• TASK OBJECTIVE: An exact copy of the data below is needed; please leave out any pictures.
------------------------------------
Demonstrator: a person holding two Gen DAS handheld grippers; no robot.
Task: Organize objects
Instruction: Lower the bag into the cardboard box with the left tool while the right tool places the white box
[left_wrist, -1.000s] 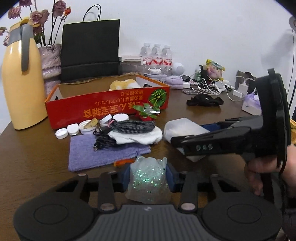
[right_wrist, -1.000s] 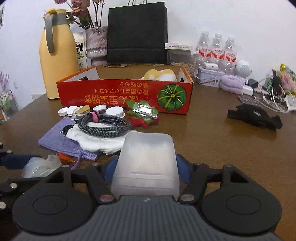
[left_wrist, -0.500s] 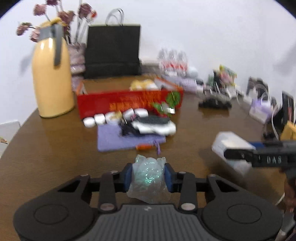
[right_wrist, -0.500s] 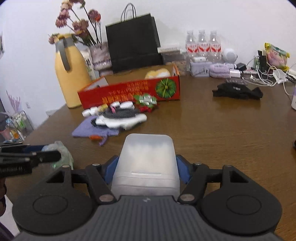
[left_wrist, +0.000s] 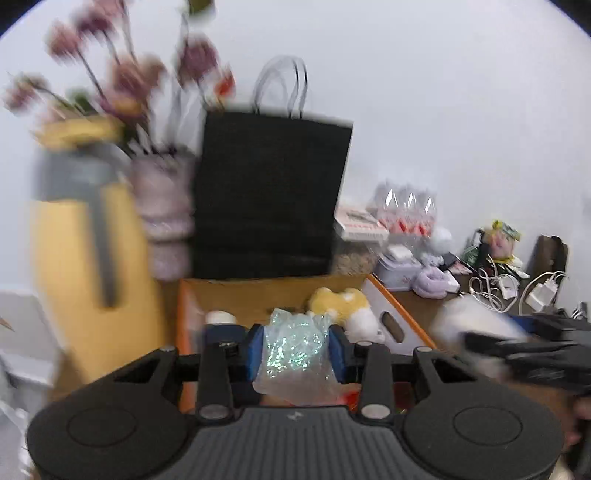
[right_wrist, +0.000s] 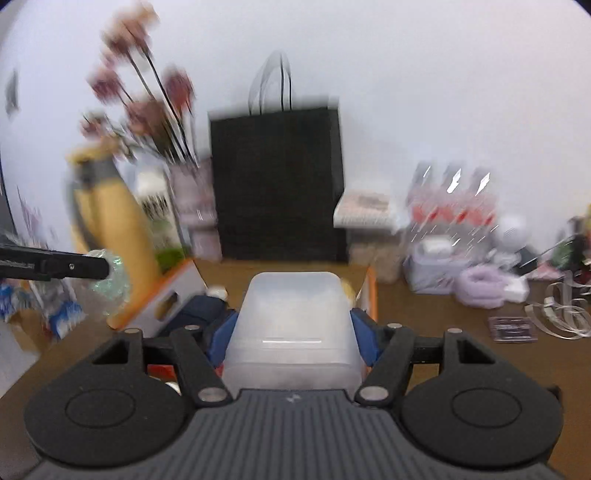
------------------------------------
• YOUR RESPONSE:
Demonstrator: a person holding two Gen DAS handheld grippers; no robot.
Task: Organize objects
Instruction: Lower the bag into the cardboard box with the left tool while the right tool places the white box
[left_wrist, -1.000s] 
[right_wrist, -1.000s] 
[left_wrist, -0.500s] 
[right_wrist, -0.500s] 
[left_wrist, +0.000s] 
[right_wrist, +0.000s] 

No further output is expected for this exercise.